We’d all like to be perfect designers who make seamless, elegant systems, but in the end, as long as the game is challenging and fun, it’s okay if it has some clunky elements. Some problems are beyond our ability to solve, but it’s important to do your best anyway.

Incidentally, if you can think of a better way to solve the problem, please let me know on social media or by e-mail or something.

Now Loading

Anyone who’s played a video game in the last decade and a half can attest to how irritating frequent loading screens can be. Though the loading time is often necessary for the tiny people in the video game box to craft the next segment, loading screens detract – sometimes severely – from the gameplay experience. Good thing we’re talking about tabletop game design and that isn’t something we have to worry about, right?

Wrong, strawman! Though board games are thankfully safe from having to worry about processing power and rendering and whatever else those video game people have to think about, our own version of loading screens – actions that aren’t gameplay but are necessary for the gameplay to be meaningful – creep into games, at their worst preventing an otherwise enjoyable game from ever hitting the table.

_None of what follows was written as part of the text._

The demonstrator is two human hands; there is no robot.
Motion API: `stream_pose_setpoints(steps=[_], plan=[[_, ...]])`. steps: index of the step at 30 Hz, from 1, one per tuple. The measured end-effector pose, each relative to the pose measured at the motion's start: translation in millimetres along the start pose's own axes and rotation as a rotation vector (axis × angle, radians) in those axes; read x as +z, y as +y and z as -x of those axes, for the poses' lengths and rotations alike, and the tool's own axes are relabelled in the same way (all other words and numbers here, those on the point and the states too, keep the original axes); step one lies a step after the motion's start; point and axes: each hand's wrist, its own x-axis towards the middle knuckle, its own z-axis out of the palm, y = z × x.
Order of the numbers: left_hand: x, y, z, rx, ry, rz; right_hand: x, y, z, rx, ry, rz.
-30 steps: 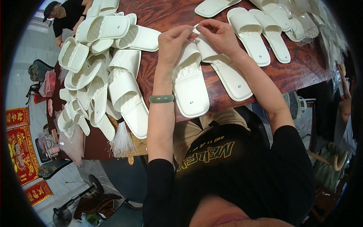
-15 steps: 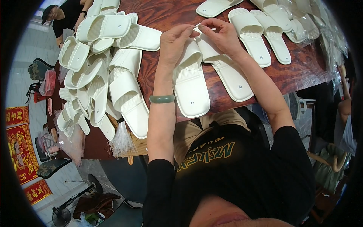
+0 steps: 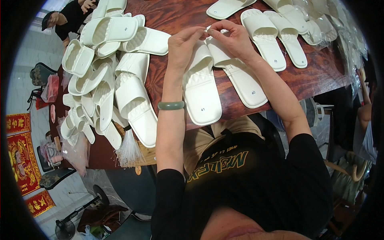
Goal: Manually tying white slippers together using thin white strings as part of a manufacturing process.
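Note:
Two white slide slippers lie side by side in front of me: the left slipper (image 3: 203, 96) and the right slipper (image 3: 245, 86), toe ends away from me and nearly touching. Over those toe ends my left hand (image 3: 183, 46) and my right hand (image 3: 232, 40) meet, fingertips pinched together. Whatever is between the fingers is too small to make out. A green bangle (image 3: 171, 105) circles my left wrist. Both slippers' toes are partly covered by my hands.
A heap of white slippers (image 3: 96, 76) covers the table's left side, beside a bundle of thin clear strands (image 3: 130, 150). Another pair of slippers (image 3: 266, 44) and plastic-wrapped ones (image 3: 324, 28) lie right on the wooden table (image 3: 160, 68). Another person (image 3: 70, 20) is at far left.
My hands stay over the toe ends, with the fingertips drawn slightly closer together. At far left, the other person's hand has risen. The slippers have barely shifted.

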Motion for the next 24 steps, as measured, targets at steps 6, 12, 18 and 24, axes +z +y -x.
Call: stream_pose_setpoints(steps=[6, 12, 18, 24], plan=[[4, 2, 1, -0.024, -0.003, 0.065, -2, 3, 0, 0.026, 0.027, -0.028], [2, 5, 1, -0.031, -0.012, 0.036, -1, -2, 1, 0.011, 0.033, -0.086], [4, 5, 2, -0.053, -0.007, 0.097, -2, -3, 2, 0.036, 0.051, -0.063], [-2, 12, 2, -0.055, -0.018, 0.051, 11, -9, 4, 0.098, 0.0, -0.197]])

This article discusses the most common kinds of “loading screens,” how to minimize them, and why some are more insidious than others.

Polishing Mana Crystals

If you think about the times in a game when nobody gets to participate, the most obvious offenders are setup, rules explanations, and scoring. Of these, the rules are the most problematic: A long scoring period comes after players have already enjoyed most or all of the game, and a long setup is only a problem if the game is short enough to make it not worth it, while taking a long time to explain the rules sends many players running for the hills. Games with asymmetric mechanics, like Vast: The Crystal Caverns, especially suffer from this issue.

However, you don’t have a lot of tools to deal with long rules explanations because so many games require that all the rules be explained upfront. Nobody likes getting Columboed, but the only way the person who brought the game can stop that from happening is to explain even the rules that apply near the end of the game so nobody feels like they lost because of something they didn’t understand. Similarly, some gameplay elements might be excellent, but require long setup or scoring periods at their core to function.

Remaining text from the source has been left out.